Step 6: Update usage stats
After injection, increment access counters for every memory that was included in the final 5:
UPDATE memories
SET times_used = times_used + 1,
last_used_at = unixepoch()
WHERE id IN (
'<injected_memory_id_1>',
'<injected_memory_id_2>',
);
Run this as a single UPDATE with an IN clause. Do not run one UPDATE per memory.
When No Memories Found
If all three queries return 0 results (or all results are filtered out as candidate or dismissed):
- Skip the injection block entirely — do not render an empty
## Relevant Memories section
- Do not log a warning; this is the expected state for new installations or first-time plugin runs
- Continue directly to plugin Step 1
Graceful Degradation
Memory injection must never block or fail a plugin's primary function. Apply these fallback rules in order:
| Condition | Action |
|---|
.memory/memory.db does not exist | Attempt initialization once. If that fails, skip injection silently and continue. |
| Database file exists but is corrupt (SQLite error on open) | Skip injection. Log: [memory] Warning: memory.db unreadable, skipping context injection. Continue plugin execution. |
| Schema tables missing after init attempt | Skip injection. Log: [memory] Warning: schema incomplete, skipping context injection. Continue. |
| SQLite locked (WAL contention) | Retry once after 300ms. If still locked, skip injection and continue. |
| Embedding generation fails (Query A) | Fall back to Queries B and C only (company + plugin queries). These are pure SQL and do not require embeddings. |
| Injection step exceeds 2 seconds total | Abort remaining queries, use whatever results are available, and continue. Log: [memory] Warning: context injection timed out after 2s, partial results used. |
| Any unhandled exception | Catch, log the error message, skip injection, continue plugin execution. |
The plugin's status output should include memory_status: "unavailable" only if the database was found but completely inaccessible (corrupt or locked after retry). If injection simply found no relevant memories, omit memory_status from output entirely.
Plugin Command Template
Add this block as Step 0b in every plugin command file, after Step 0a (business context) and before Step 1 (main logic). Copy verbatim:
## Step 0b: Memory Context
Read `_infrastructure/memory/context-injection/SKILL.md` and follow the full Execution Flow.
Summary of what to do:
1. Verify `.memory/memory.db` exists (initialize from schema if not).
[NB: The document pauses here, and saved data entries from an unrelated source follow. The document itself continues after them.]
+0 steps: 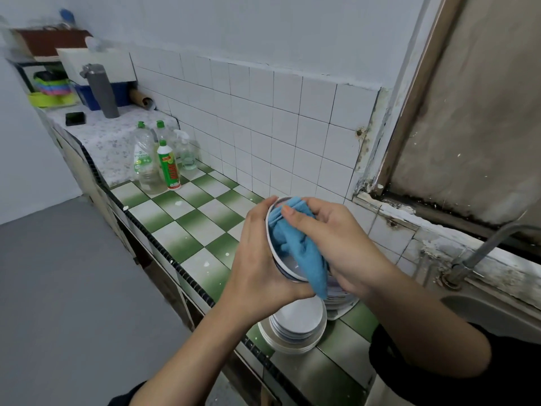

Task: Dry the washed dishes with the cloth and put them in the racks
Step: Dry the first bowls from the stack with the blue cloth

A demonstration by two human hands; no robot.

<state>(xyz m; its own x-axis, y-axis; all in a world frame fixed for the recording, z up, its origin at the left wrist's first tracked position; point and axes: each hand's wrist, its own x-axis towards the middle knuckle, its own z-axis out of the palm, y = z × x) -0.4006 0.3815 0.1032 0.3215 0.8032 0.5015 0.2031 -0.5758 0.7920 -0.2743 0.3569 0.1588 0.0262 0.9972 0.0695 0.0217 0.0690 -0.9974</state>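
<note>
My left hand point(257, 259) grips a white bowl point(288, 271) with a blue-patterned outside, held tilted on its side above the counter. My right hand point(333, 244) holds a blue cloth point(295, 238) and presses it into the bowl's inside; the cloth's tail hangs down over the rim. Directly below, a stack of white plates and bowls point(295, 323) sits on the green-and-white tiled counter point(187, 230). More white dishes point(339, 300) stand behind the stack, partly hidden by my right wrist.
Several detergent and spray bottles point(159, 159) stand at the counter's back left. Further left are a grey flask point(102, 90), a black phone point(74, 118) and a shelf with coloured plastic ware point(54, 89). A tap point(480, 250) and sink point(491, 315) lie to the right.
</note>
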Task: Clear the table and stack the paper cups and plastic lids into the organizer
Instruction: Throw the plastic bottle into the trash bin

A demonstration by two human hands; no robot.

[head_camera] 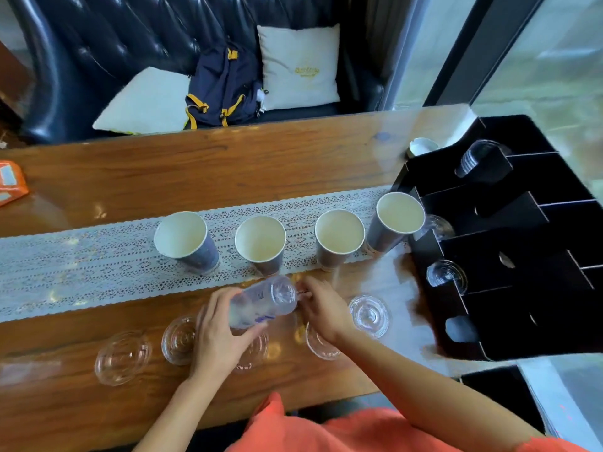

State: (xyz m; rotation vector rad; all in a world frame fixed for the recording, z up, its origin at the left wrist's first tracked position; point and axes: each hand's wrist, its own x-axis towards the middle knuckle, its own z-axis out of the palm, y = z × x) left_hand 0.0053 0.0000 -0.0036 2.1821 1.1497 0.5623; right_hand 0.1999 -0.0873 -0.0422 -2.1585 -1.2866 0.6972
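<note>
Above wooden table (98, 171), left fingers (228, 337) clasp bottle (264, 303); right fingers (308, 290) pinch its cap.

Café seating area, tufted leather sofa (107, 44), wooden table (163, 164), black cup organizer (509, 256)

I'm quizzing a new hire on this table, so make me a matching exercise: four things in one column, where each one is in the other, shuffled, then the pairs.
Things:
1. plastic bottle
2. paper cups
3. backpack
4. orange packet

Places:
A. on the sofa
B. on the lace runner
C. table's far left edge
D. held in the left hand

Pairs: 1-D, 2-B, 3-A, 4-C
</note>
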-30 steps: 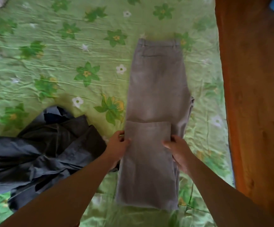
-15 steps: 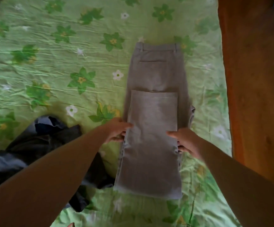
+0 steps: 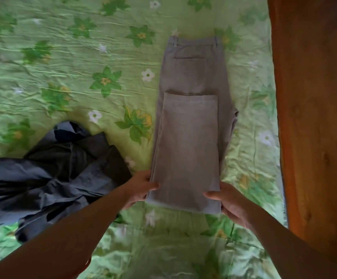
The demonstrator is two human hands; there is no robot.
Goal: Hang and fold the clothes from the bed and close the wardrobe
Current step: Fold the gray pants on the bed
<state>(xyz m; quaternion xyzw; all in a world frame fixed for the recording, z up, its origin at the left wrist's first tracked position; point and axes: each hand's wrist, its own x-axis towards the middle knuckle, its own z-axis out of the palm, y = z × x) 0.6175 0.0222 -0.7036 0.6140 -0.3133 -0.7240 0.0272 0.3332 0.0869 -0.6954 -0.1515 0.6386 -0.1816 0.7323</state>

2. Extract company names, contact names, email domains, topics, and keywords from the current input.
3. Run three queries: semantic (`limit=5`), company-scoped (`limit=3`), plugin-specific (`limit=2`).
4. Deduplicate, filter to `status IN ('confirmed', 'applied')`, cap at 5 total (sort by confidence DESC).
5. If memories found, inject the `## Relevant Memories` block into working context and treat them as behavioral defaults.
6. Increment `times_used` and `last_used_at` for all injected memories.
7. If no memories or store unavailable, skip silently and continue.